The ingestion layer extracts data from external sources and loads it into Apache Iceberg landing tables. It consists of three main components:

Source-specific ingestion code in pipelines/ingest/{SOURCE_NAME}-ingestion/
Schema definitions in pipelines/ingest/{SOURCE_NAME}-schema/
Infrastructure as code in Terraform files (pipelines/*.tf)
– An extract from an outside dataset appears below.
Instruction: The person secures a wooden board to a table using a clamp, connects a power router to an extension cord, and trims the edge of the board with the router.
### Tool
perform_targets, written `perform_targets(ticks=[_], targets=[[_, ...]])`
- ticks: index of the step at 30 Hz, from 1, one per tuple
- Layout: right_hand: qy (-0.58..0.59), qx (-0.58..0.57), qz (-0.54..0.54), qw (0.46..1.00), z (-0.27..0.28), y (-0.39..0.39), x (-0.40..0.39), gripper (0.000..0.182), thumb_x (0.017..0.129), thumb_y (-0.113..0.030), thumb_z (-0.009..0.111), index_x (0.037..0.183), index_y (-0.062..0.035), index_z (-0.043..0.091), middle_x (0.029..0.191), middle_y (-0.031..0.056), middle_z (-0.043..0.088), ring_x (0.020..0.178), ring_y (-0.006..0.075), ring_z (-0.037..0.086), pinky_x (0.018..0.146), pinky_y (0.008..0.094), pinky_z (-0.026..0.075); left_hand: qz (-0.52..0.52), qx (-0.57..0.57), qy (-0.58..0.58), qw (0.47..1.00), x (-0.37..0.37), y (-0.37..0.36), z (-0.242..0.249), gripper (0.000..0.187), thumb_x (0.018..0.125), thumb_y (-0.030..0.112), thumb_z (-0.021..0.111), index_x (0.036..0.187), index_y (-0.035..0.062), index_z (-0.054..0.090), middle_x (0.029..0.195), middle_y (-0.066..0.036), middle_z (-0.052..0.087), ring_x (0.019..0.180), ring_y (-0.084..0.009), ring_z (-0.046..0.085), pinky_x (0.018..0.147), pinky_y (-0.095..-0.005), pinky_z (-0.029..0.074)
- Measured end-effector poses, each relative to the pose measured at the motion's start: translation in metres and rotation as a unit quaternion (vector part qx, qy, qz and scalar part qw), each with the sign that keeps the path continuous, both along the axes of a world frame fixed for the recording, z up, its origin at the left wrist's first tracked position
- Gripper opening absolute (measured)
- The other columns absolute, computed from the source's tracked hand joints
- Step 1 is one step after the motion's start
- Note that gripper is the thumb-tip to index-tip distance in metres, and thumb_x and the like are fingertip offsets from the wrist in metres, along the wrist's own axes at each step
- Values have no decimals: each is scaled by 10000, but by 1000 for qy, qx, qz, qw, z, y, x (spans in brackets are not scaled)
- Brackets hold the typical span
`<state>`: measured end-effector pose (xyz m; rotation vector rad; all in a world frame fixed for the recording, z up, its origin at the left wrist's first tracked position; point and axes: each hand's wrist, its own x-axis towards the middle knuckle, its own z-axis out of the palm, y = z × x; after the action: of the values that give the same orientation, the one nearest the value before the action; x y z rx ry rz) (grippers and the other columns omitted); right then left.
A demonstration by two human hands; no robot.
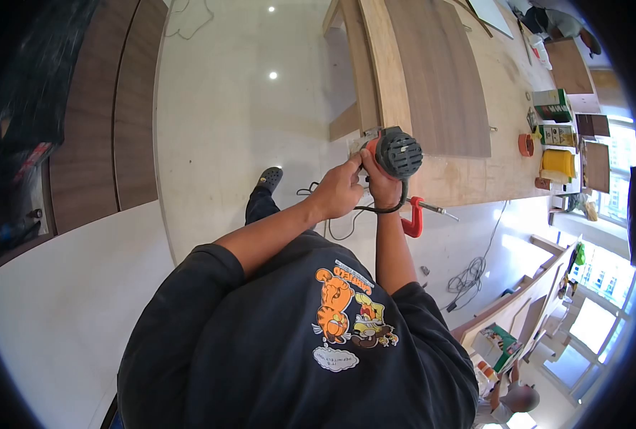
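Observation:
A trim router (399,152) with an orange body and a black vented cap is at the near edge of the workbench. My right hand (382,187) is wrapped around its body. Close beside it, my left hand (336,191) has its fingers bent in against the router near its clear base; what exactly the fingertips grip is partly hidden. A black cord loops from the tool below my hands. Just right of my right wrist, a red clamp (417,218) hangs at the bench edge. A brown wood panel (443,79) lies on the workbench (447,182).
Along the bench's right side stand tins (553,105), a yellow container (558,164) and a roll of orange tape (525,145). A coiled cable (467,277) lies on the floor. Brown panels (89,107) are at left. Other people are at upper right and lower right.

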<state>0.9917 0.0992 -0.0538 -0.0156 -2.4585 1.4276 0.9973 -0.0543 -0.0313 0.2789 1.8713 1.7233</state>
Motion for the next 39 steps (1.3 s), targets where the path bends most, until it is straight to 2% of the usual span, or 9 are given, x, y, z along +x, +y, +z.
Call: perform_targets(ticks=[6, 9, 15, 18, 24, 27, 30, 33, 39], targets=[[-22, -44, -16, 999, -17, 4, -3, 210, 823, -182, 788, 965, -57, 698, 913, 47, 696, 828, 184, 633, 772, 336, 482, 4, 21, 49, 999, -9, 2, -18, 617, 813, -128, 417, 1425, -61, 391, 1109, -117, 643, 971, -156, 626, 937, -304, 475], [-21, -56, -20, 998, -19, 5, -5, 217, 824, -180, 790, 973, -52, 700, 923, 47, 698, 831, 184, 636, 774, 334, 485, -31, 6, -11, 999, -18, -4, -5, 568, 831, -128, 413, 1394, -63, 439, 1264, -177, 613, 1141, -204, 610, 1035, -337, 436], [-31, -93, -5, 995, -12, 2, -8, 210, 851, -147, 774, 1000, -21, 696, 934, 43, 698, 828, 141, 642, 753, 303, 512, 75, 206, 16, 976, -21, 1, -6, 500, 850, -128, 405, 1341, -83, 495, 1232, -156, 644, 1175, -175, 598, 1035, -306, 442], [-31, -101, 4, 994, -11, 1, -7, 205, 866, -134, 765, 1011, -9, 693, 937, 41, 696, 829, 124, 648, 741, 288, 521, -30, -4, -9, 1000, -33, -8, 9, 508, 853, -136, 398, 1353, -85, 475, 1238, -153, 650, 1206, -177, 587, 1038, -289, 443], [-44, -143, -8, 989, -22, 4, -8, 243, 829, -166, 794, 1011, -38, 697, 944, 41, 702, 855, 148, 644, 782, 307, 506, -16, 66, 42, 997, -40, -2, -20, 499, 862, -100, 456, 1361, -88, 457, 1242, -179, 641, 1190, -179, 596, 1001, -287, 462], [-40, -118, -15, 992, -31, 9, -10, 319, 801, -199, 815, 1055, -54, 689, 973, 52, 703, 899, 174, 642, 828, 330, 492, 15, 5, 58, 998, -39, -11, -4, 529, 839, -59, 543, 1361, -64, 460, 1257, -190, 624, 1169, -252, 612, 996, -331, 470], [-30, -78, -24, 996, -38, 12, -11, 391, 789, -228, 823, 1107, -57, 674, 1009, 62, 698, 950, 190, 637, 868, 343, 479, -50, -113, 182, 975, -46, -20, 17, 603, 806, 10, 676, 1367, -19, 455, 1268, -178, 586, 1173, -335, 583, 1009, -388, 460], [-18, -83, -17, 996, -32, 9, -11, 395, 764, -208, 835, 1092, -58, 675, 991, 53, 701, 912, 186, 649, 838, 340, 495, -15, -165, 328, 930, -43, -17, 9, 674, 755, 96, 781, 1349, 23, 471, 1251, -160, 553, 1166, -363, 549, 1006, -420, 453], [-2, -81, -23, 996, -32, 11, -11, 319, 746, -166, 836, 1013, -58, 700, 952, 40, 714, 860, 157, 670, 802, 318, 522, -6, -114, 384, 916, -52, 1, -8, 682, 668, 162, 850, 1246, 25, 514, 1131, -146, 541, 1102, -356, 552, 932, -423, 476]])
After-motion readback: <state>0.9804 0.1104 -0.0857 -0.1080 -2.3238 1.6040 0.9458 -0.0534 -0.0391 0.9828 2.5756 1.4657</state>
Example: Chess.com Pipeline

This repository includes an example pipeline that ingests data from Chess.com:

pipelines/
├── ingest/
│   ├── chess-ingestion/
│   │   ├── lambda_handler.py      # Lambda code using DLT for Chess.com ingestion
│   │   ├── Dockerfile             # Container image definition
│   │   └── ...
│   ├── chess-schema/
│   │   ├── chess_players_games.py # Schema definition for players_games table
│   │   ├── chess_players.py       # Schema definition for players table
│   │   └── ...
├── chess_lambda.tf                # Terraform creating the Lambda function
├── ingestion_bucket.tf            # S3 bucket for landing zone
├── staging_bucket.tf              # S3 bucket for staging/analytics zone
└── ...

Ingestion Process

The data ingestion process follows these steps:

Extraction & Load: A Lambda function uses Data Load Tool (DLT) to extract data from external sources and store it as Parquet files in S3
Table Management: The same Lambda then uses PyIceberg to add these files to Iceberg tables

For detailed instructions on running and testing the Chess.com Lambda function, see the chess-ingestion README.

Landing Table Management

The landing tables are defined and managed through schema scripts in pipelines/ingest/{SOURCE_NAME}-schema/. These scripts are automatically executed during deployment to:

Create new tables if they don't exist
Update existing table schemas when needed
Maintain table properties and metadata

When schema changes are required, you modify and redeploy these definition files.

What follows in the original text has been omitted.